WHAT IS REQUIRED. Scan the lines below for "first"; report the number of lines that contain it, and only that.

····················

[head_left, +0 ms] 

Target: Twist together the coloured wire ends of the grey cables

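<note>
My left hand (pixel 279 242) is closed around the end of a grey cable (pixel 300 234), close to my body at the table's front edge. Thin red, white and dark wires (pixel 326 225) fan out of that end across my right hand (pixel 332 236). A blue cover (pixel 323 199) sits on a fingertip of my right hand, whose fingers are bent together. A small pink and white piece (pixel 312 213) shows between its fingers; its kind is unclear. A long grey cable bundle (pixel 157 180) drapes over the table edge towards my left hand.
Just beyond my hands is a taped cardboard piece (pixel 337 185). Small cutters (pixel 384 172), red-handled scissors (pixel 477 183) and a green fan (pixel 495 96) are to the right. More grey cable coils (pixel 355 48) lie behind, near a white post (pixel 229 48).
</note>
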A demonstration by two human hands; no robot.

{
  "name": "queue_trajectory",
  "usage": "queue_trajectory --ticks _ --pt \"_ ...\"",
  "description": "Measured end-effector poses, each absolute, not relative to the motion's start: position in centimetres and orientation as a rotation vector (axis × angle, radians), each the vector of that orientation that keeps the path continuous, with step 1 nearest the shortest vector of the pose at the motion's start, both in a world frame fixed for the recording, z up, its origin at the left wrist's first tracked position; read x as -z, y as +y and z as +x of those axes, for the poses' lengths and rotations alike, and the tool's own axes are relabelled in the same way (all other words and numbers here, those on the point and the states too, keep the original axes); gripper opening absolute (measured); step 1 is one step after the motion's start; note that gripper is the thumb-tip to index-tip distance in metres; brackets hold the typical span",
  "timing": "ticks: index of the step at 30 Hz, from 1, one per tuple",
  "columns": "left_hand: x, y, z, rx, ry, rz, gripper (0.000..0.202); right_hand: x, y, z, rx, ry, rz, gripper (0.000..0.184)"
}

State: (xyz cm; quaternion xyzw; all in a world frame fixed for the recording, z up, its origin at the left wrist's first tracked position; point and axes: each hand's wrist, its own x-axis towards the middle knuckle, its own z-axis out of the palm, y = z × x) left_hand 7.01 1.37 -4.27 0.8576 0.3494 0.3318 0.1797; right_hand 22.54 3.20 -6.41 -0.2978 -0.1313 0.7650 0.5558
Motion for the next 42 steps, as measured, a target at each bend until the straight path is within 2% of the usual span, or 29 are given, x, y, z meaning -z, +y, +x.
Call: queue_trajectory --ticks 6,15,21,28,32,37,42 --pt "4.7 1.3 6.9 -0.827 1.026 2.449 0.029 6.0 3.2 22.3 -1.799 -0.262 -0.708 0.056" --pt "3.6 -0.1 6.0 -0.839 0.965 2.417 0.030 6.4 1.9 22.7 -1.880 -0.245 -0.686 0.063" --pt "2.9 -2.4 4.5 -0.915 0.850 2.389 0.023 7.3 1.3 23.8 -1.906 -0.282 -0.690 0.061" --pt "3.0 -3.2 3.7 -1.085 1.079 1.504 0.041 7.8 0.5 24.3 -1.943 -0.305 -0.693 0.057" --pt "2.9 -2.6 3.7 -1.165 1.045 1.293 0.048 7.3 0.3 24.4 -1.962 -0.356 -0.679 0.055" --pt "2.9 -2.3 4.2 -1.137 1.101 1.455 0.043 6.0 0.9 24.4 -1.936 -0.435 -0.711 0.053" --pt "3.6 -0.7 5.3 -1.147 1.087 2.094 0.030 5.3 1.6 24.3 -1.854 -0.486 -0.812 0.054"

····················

EXERCISE RESULT. 2